In the Guardian online, Michael White - -who, like Hyde, sat through the assembly -- described the gathering as "the most uplifting election rally in years" under the headline: "Gordon Brown sparkled on night that reaffirmed our democracy". Jonathan Freedland says Citizens UK is a "truly extraordinary movement of trade unions, religious groups and community organisers" and praises "the electricity on display at the Citizens UK event".
In the Telegraph, Andrew Gimson writes that "this vast gathering was a sign of the revival of the religious impulse in British politics. The event was organised by Citizens UK, which is an alliance of Christians, Muslims and Jews who are trying to take practical steps to better the lives of the poor."
"Party leaders experience people's power in action" was how Reuters headlined its coverage. "Days before Thursday's election, the three party leaders appeared in turn to address a boisterous 2,500-strong crowd at Methodist Central Hall in central London, the largest live audience they have faced together during the campaign. The event was organised by Citizens UK, that is harnessing people's power to influence politicians in Britain in the same way as community activists do in the United States."
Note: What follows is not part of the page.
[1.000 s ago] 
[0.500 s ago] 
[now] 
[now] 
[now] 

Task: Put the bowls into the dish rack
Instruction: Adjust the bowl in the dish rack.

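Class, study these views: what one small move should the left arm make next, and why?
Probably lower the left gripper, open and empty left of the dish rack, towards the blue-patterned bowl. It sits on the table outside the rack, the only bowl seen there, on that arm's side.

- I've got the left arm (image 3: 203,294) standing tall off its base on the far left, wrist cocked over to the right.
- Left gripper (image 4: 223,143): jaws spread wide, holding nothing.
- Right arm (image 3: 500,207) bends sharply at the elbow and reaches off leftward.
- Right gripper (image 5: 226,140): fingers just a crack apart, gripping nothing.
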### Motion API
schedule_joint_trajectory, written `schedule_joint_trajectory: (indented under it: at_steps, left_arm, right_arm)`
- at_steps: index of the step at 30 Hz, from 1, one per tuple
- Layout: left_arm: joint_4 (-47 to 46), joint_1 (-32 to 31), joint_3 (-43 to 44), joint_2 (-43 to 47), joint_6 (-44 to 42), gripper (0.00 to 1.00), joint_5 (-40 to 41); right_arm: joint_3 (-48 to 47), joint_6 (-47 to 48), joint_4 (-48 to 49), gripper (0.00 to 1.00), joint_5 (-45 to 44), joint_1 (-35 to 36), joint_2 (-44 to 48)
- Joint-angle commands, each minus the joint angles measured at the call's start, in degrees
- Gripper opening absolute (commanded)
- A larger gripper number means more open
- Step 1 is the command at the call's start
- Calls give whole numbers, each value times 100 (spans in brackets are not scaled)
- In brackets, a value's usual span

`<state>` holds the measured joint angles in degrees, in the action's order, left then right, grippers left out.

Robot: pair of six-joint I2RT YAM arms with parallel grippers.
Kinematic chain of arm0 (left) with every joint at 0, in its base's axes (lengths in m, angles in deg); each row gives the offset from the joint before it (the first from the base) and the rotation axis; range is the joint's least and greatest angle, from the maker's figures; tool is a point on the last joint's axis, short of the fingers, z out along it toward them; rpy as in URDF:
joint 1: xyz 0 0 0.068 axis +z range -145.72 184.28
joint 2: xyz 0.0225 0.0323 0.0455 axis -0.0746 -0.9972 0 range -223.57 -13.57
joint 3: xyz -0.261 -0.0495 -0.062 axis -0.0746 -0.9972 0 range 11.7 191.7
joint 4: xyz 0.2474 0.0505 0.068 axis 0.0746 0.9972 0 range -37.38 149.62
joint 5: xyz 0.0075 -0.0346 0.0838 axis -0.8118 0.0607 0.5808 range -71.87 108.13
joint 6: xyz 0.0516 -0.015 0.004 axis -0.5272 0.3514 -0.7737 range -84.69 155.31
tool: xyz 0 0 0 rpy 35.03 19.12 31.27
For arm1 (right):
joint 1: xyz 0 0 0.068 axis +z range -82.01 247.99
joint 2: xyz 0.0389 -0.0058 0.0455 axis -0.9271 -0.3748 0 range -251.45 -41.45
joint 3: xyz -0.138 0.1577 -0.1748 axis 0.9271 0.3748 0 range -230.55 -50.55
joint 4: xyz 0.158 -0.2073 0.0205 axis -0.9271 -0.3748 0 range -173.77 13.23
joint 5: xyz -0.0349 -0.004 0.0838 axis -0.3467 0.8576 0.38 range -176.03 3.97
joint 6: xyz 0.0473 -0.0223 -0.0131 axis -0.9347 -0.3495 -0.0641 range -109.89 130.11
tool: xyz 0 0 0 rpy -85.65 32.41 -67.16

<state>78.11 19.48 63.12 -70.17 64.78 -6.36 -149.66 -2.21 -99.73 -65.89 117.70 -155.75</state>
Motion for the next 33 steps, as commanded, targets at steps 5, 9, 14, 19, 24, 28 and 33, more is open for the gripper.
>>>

The Times, which didn't bother to come to the Assembly, failed to grasp the (in) significance of the protester leaping in front of Gordon Brown, and amazingly makes it the headline. Perhaps Philippe Naughton thought it was news because Mr Murdoch's TV channel thought it was, too.
In The Independent Simon Carr thought Brown's was "the speech of his life", but say much about where he gave it -- though there is is a brief mention in the newspaper's editorial.Jason Beattie in the Mirror also thought Brown gave "the speech of the election campaign" -- but again, doesn't say much about where he gave it.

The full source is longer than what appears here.